Sodium-ion diffusion mechanisms in the low cost high voltage cathode material Na2+δFe2−δ/2(SO4)3

Abstract

Bond-valence site energy modelling, classical molecular dynamics and DFT simulations were employed to clarify Na⁺ ion migration in monoclinic Na_2+δFe_2−δ/2(SO₄)₃, the recently reported first representative of a new promising class of alluaudite-type high voltage cathode materials for sodium-ion batteries. Empirical potential parameters derived from our softBV bond valence parameter set reproduce experimental unit-cell parameters. Migration energy barrier calculations based on both these empirical and on ab initio approaches consistently show a strongly anisotropic and fairly fast Na⁺ ion mobility along partially occupied Na(3) channels in the c-direction.
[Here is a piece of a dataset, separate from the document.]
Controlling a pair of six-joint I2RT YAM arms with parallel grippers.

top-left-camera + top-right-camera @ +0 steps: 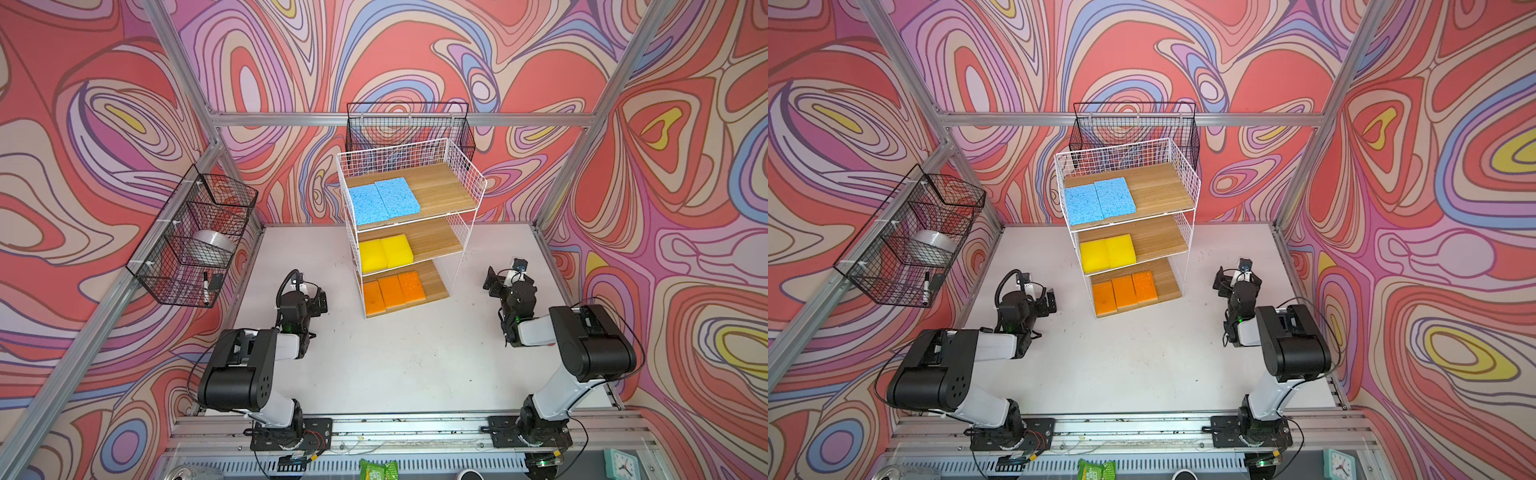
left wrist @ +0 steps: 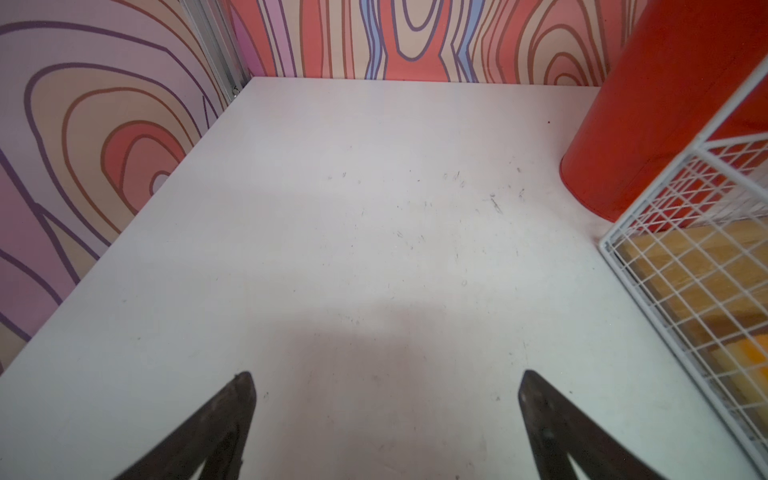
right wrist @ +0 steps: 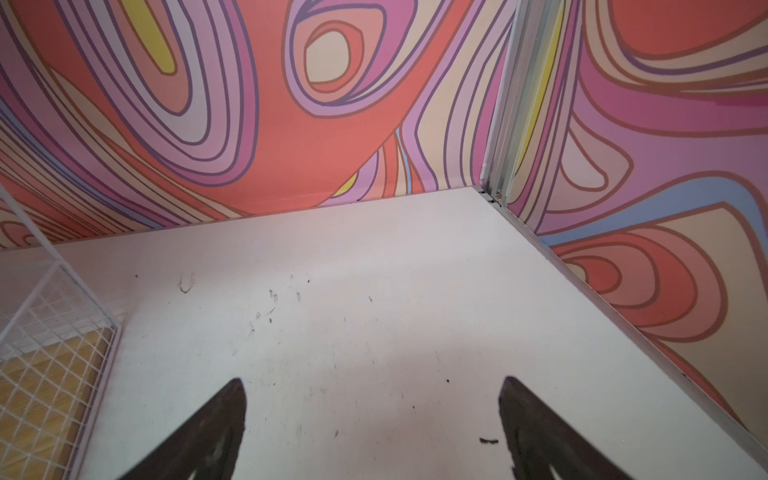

Nominally fully occupied Na(1) sites are attached to these paths with a moderate activation energy as sources of mobile ions. At elevated temperatures separate parallel Na(2) channels contribute to the ionic conductivity. As such one-dimensional pathways are highly vulnerable to blocking by structural defects, the experimentally observed favourable rate performance can only be understood as a consequence of cross-linking of the channels to a more robust higher-dimensional migration pathway network. Our static and dynamic bond valence pathway models for representative local structure models reveal that this cross-linking is achieved by the iron deficiency of the compound: iron vacancies act as low-lying interstitial sites that can be reached from both types of channels with moderate activation energies. Structural relaxations around the vacancies however reduce the sodium mobility along the channels. An analogous dual effect of blocking migration along the channels and promoting perpendicular migration would result from Na⁺/Fe²⁺ antisite defects. Hence, further new alluaudite type transition metal sulphates can only be expected to yield a high rate performance, if their synthesis ensures the presence of a comparable transition metal sub-stoichiometry and/or a suitably tailored concentration of sodium/transition metal antisite defects.